Prerequisite: A basic understanding of Spark big-data processing framework.
Criteo strategically places our retail partner’s product ads on publishers like CNN and NyTimes. Criteo Products make this possible by using internally enriched versions of catalog products from our retail advertisers(partners). Enrichment workflow utilizes ML to provide additional insights into our partners’ product catalogs by
- Categorizing products into Google’s product taxonomy categories. e.g. ascertain that Product A from Walmart and Product B from Sears are both Smartphones.
- Adding extra brand fields by identifying product’s brand from title and description. e.g. ascertain that Product A from Walmart and Product B from Sears are both a Samsung.
- Clustering similar products together to improve upon recommendation/attribution. (Enrichment workflow only assigns unique ID to similar products. Identification of similar products is done by a separate job). e.g. Find that Product A from Walmart and Product B from Sears are both a ‘Samsung Galaxy S8 – Midnight – Unlocked – 64 GB’
Data-Skew: We enrich partner catalogs in hourly batches. Partner’s catalog sizes vary substantially. Depending on the batch hour the number of catalogs and their sizes can be really different. Without shuffling skewed data, some executors will take longer to complete and thereby wasting premium executor resources.

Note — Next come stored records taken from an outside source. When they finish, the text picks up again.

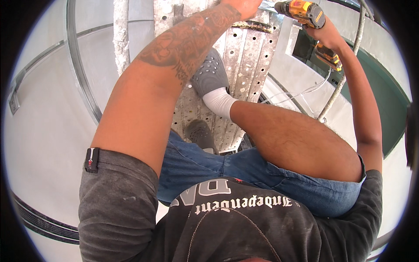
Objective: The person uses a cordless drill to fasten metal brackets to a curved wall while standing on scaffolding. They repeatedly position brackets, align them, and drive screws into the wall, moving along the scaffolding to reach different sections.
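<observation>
My right hand (322, 34) grips a yellow and black cordless drill (305, 13) at the upper right. Its nose points left, and its battery pack shows below my wrist. At the top edge my left hand (245, 7) reaches toward the drill's front end. The upper part of that hand is cut off by the frame, so its fingers are hidden. Between the hand and the drill's nose lies a shiny metal piece (267, 6); whether my left hand holds it cannot be made out.
Under my feet is a perforated, paint-spattered metal scaffold plank (257, 48). Crusted scaffold poles rise at the left (121, 35) and right (334, 98). Metal framing (75, 65) runs along the pale wall. Loose white cables (305, 91) hang beside the plank.
</observation>
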The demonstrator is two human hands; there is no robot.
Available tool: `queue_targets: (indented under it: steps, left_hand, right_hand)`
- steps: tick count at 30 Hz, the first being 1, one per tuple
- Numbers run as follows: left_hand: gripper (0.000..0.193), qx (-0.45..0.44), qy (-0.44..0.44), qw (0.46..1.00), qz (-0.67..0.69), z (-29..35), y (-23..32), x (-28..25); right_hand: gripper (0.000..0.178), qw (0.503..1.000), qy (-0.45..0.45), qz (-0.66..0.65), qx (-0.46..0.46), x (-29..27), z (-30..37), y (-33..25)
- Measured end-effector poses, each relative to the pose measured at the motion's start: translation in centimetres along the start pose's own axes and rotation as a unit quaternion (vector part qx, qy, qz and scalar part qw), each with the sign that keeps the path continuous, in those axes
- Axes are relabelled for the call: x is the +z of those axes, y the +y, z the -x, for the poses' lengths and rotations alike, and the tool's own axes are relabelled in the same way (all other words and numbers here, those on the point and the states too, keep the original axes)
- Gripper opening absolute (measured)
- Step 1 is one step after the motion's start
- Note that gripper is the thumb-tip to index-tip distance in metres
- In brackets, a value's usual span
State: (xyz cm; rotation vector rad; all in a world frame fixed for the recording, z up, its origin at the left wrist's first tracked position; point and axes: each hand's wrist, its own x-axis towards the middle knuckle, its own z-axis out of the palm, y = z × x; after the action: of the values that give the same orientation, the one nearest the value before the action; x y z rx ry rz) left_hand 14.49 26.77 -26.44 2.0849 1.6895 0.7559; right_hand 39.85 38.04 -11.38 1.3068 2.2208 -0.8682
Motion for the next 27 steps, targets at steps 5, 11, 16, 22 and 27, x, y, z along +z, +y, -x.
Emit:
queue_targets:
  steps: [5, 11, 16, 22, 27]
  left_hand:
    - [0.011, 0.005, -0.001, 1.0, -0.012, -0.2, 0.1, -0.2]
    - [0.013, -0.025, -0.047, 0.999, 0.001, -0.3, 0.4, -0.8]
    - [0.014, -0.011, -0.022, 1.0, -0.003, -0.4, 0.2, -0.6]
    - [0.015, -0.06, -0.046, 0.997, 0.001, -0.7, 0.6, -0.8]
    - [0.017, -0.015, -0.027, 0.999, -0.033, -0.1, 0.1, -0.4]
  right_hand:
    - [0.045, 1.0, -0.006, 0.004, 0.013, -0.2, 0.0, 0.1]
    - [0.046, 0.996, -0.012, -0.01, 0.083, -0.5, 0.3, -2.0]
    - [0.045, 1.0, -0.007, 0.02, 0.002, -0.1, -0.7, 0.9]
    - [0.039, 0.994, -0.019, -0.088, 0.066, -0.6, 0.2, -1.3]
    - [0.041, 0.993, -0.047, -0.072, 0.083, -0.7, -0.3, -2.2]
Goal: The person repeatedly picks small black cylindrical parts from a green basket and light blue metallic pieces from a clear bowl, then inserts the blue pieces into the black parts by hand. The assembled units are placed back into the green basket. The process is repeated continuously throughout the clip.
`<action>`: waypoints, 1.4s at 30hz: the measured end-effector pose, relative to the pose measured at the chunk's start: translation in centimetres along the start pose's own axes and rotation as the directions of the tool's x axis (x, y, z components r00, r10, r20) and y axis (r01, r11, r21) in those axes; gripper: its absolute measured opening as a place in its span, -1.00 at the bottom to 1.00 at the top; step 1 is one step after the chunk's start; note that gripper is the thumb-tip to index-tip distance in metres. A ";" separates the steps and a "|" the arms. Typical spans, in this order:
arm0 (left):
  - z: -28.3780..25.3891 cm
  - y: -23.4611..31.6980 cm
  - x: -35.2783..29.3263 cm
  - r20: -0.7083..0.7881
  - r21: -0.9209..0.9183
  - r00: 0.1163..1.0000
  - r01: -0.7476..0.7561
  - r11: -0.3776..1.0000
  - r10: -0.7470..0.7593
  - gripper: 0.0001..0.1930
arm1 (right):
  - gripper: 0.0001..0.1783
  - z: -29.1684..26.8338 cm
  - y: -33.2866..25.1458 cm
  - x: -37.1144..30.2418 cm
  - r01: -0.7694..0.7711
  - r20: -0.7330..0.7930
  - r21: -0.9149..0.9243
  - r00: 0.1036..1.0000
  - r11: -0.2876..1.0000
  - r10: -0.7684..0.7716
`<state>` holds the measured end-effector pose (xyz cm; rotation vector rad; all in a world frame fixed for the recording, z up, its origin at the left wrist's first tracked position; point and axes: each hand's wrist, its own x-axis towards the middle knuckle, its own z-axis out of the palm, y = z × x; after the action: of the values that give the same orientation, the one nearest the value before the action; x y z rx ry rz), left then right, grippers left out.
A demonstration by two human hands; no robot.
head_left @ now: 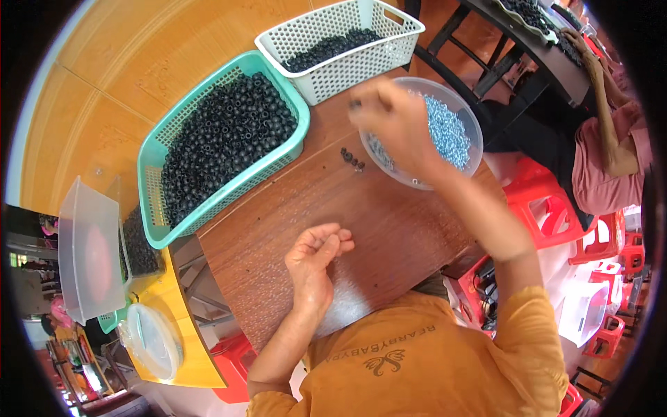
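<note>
My left hand (pixel 317 258) is above the middle of the brown table, its fingers curled in and thumb pressed to them. Whatever it may hold is hidden. My right hand (pixel 394 124), blurred by motion, is raised over the left side of a clear round bowl (pixel 475 154) of small shiny blue metal pieces (pixel 448 132). A small dark piece (pixel 355 104) shows at its fingertips. A few black ring-like parts (pixel 351 159) lie in a short row on the table beside the bowl.
A teal basket (pixel 295 139) heaped with black ring-like parts stands at the left. Behind is a white perforated basket (pixel 361 64) with more black parts. Red stools (pixel 542 198) stand to the right, where another person's arm (pixel 603 97) works at a dark table.
</note>
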<state>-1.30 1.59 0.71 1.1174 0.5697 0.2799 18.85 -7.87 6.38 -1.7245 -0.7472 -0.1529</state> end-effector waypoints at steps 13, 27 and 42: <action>2.7 1.2 9.8 0.451 0.707 0.690 -0.663 0.245 0.566 -0.65 | -0.79 2.4 4.6 7.6 0.303 -0.071 -0.435 0.927 0.848 -0.367; 2.3 0.4 11.1 0.627 0.645 0.598 -0.758 0.097 0.499 -0.69 | -0.87 -2.3 2.3 -1.0 0.165 0.077 -0.204 0.985 0.965 -0.152; 0.7 0.9 7.9 0.241 0.306 0.967 -0.161 0.938 0.087 -0.85 | -0.91 -0.4 1.1 -9.4 0.056 0.125 -0.048 0.991 0.997 -0.050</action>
<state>5.65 5.25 -0.49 1.4863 0.3497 0.1689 12.17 -12.13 1.11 -1.7763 -0.8872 -0.1034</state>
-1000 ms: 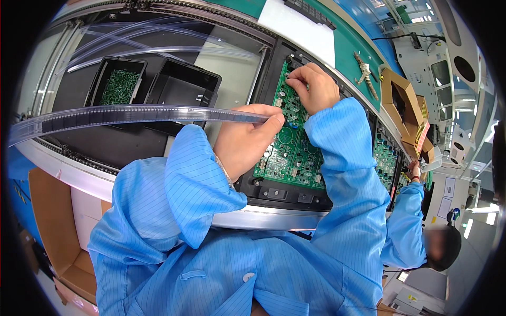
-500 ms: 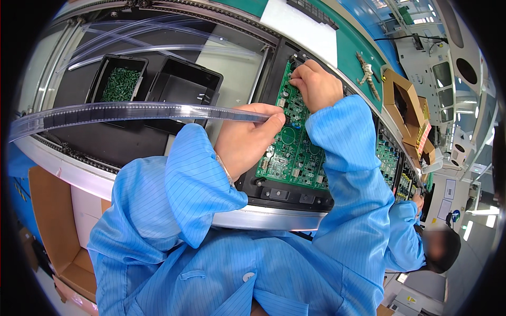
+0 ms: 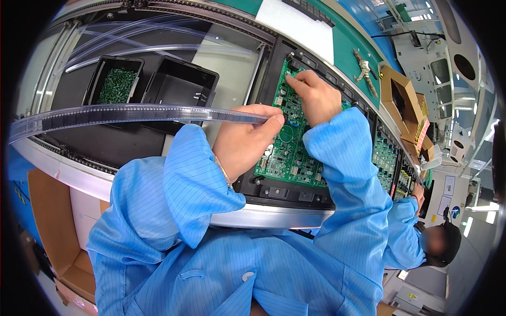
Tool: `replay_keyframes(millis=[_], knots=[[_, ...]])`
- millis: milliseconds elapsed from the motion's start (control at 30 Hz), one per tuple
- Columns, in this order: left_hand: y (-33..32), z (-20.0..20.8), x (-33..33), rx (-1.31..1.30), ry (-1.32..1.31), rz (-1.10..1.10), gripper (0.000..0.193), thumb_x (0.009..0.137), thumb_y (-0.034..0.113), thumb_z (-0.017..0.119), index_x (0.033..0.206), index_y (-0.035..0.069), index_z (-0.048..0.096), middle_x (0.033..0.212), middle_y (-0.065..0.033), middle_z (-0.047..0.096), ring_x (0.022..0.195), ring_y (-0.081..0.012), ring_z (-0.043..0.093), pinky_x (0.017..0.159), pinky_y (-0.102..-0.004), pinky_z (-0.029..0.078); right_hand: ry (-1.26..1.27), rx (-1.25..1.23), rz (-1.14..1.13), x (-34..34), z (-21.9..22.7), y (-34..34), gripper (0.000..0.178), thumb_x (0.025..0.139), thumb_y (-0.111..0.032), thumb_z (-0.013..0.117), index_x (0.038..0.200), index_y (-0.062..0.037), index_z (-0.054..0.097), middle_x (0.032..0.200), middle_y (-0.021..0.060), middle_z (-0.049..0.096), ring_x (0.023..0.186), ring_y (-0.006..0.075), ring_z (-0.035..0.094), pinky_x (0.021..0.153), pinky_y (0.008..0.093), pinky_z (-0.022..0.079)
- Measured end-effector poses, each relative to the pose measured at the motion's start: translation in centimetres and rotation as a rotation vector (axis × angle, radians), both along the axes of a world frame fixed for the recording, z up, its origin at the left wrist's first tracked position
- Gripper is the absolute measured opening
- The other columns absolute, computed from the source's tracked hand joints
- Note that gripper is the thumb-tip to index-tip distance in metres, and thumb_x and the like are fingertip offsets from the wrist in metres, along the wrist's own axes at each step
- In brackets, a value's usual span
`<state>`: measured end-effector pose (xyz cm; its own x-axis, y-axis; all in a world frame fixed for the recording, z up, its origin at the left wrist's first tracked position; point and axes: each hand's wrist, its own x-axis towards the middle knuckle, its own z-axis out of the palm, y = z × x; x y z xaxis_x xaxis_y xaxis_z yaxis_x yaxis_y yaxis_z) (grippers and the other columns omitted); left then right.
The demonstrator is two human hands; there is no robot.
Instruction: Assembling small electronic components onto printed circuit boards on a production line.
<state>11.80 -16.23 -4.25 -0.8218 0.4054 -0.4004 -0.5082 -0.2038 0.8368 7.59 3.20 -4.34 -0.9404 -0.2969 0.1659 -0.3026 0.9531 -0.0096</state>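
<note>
Head view, fisheye (left of a pair), looks down from close above left hand (image 3: 245,139) and right hand (image 3: 318,99).

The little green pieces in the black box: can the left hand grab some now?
Probably not without letting go: the left hand holds the clear tube, though the green pieces look uncovered.

A blue coat (image 3: 174,295) with fine dark stripes is worn, its loose sleeves (image 3: 197,184) creased. A pale round button (image 3: 247,276) is set at lower centre; the left wrist (image 3: 230,164) is circled by a thin bracelet (image 3: 222,168).
</note>
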Motion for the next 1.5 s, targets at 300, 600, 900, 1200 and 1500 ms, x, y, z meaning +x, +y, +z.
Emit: replay_keyframes(millis=[300,600,900,1200,1500], knots=[[0.2,0.3,0.2,-0.002,-0.014,-0.016,0.027,0.087,0.013,0.06,0.106,-0.005,0.06,0.096,-0.0161,0.063,0.087,-0.0186,0.062,0.071,-0.0246,0.052,0.04,-0.2,0.077,0.6,0.6,3.0,0.032,0.078,0.004,0.055,0.104,-0.0094,0.065,0.095,0.0002,0.062,0.082,0.0197,0.058,0.068,0.028,0.046],[0.0,0.6,0.4,-0.032,-0.018,-0.041,0.026,0.087,0.012,0.06,0.107,-0.005,0.059,0.098,-0.0164,0.063,0.089,-0.0195,0.062,0.072,-0.0253,0.052,-0.044,-0.228,-0.072,4.9,-0.1,5.5,0.045,0.079,0.006,0.051,0.123,-0.0055,0.05,0.113,0.0064,0.061,0.087,0.0213,0.059,0.075,0.0286,0.047],[-0.5,0.8,0.5,0.012,0.013,0.005,0.025,0.086,0.011,0.061,0.105,-0.005,0.061,0.094,-0.0139,0.065,0.086,-0.0172,0.062,0.069,-0.0246,0.052,0.066,-0.394,-0.231,7.8,1.1,9.1,0.041,0.084,0.001,0.051,0.124,-0.0056,0.047,0.11,0.0096,0.063,0.092,0.024,0.061,0.076,0.0312,0.049],[0.4,1.3,2.1,0.018,0.123,-0.133,0.026,0.086,0.012,0.062,0.106,-0.004,0.062,0.096,-0.0133,0.065,0.087,-0.0164,0.062,0.069,-0.0239,0.053,-0.097,0.065,-0.979,18.3,-1.2,15.5,0.047,0.091,-0.035,0.048,0.13,-0.01,0.039,0.082,0.0175,0.066,0.069,0.0402,0.062,0.059,0.0458,0.046],[9.4,3.2,6.3,-0.044,0.185,-0.24,0.026,0.086,0.013,0.062,0.106,-0.003,0.062,0.099,-0.0151,0.064,0.089,-0.0186,0.062,0.072,-0.0249,0.053,-0.107,-0.055,-0.792,18.1,-0.1,15.7,0.057,0.09,-0.041,0.048,0.136,-0.0119,0.032,0.077,0.0177,0.065,0.063,0.0415,0.06,0.056,0.0474,0.044]])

Output Grouped-By partner: An easier problem in distributed-system is to load data, no-criteria balancing among executors and no-criteria sink’ing the output. But, we have to sink the data grouped-by partner. We used PairRddFunctions.saveAsHadoopFile with org.apache.hadoop.mapred.lib.MultipleTextOutputFormat to achieve this.
Partner Specific Model (Future): At present, we have a single ML model(~500MB) to predict product categories for all partners. This could change in future to geographical-market or partner specific ML model. In anticipation of this, we would like to keep partitions segregated by partners.
While loading zipped catalogs from HDFS, Spark partitions RDDs automatically without programmer intervention. Following diagram visualized the data-skew problem we are facing. Spark uses the default HashPartitioner to derive the partitioning scheme and also how many partitions to create.
Using coalesce-with-shuffle to balance the catalogs across executors did solve the data-skew problem. But, since the data was shuffled without any criteria, the partitions were not segregated by partner anymore. It also posed a challenge to write enriched catalogs grouped-by partner. For N partition containing M (avg) partners’ products, the job will try to create N*M files on HDFS. The process never completed in a reasonable time. Not to mention, the file sizes were very small. Something that HDFS and ‘cluster-police’ will not be happy about.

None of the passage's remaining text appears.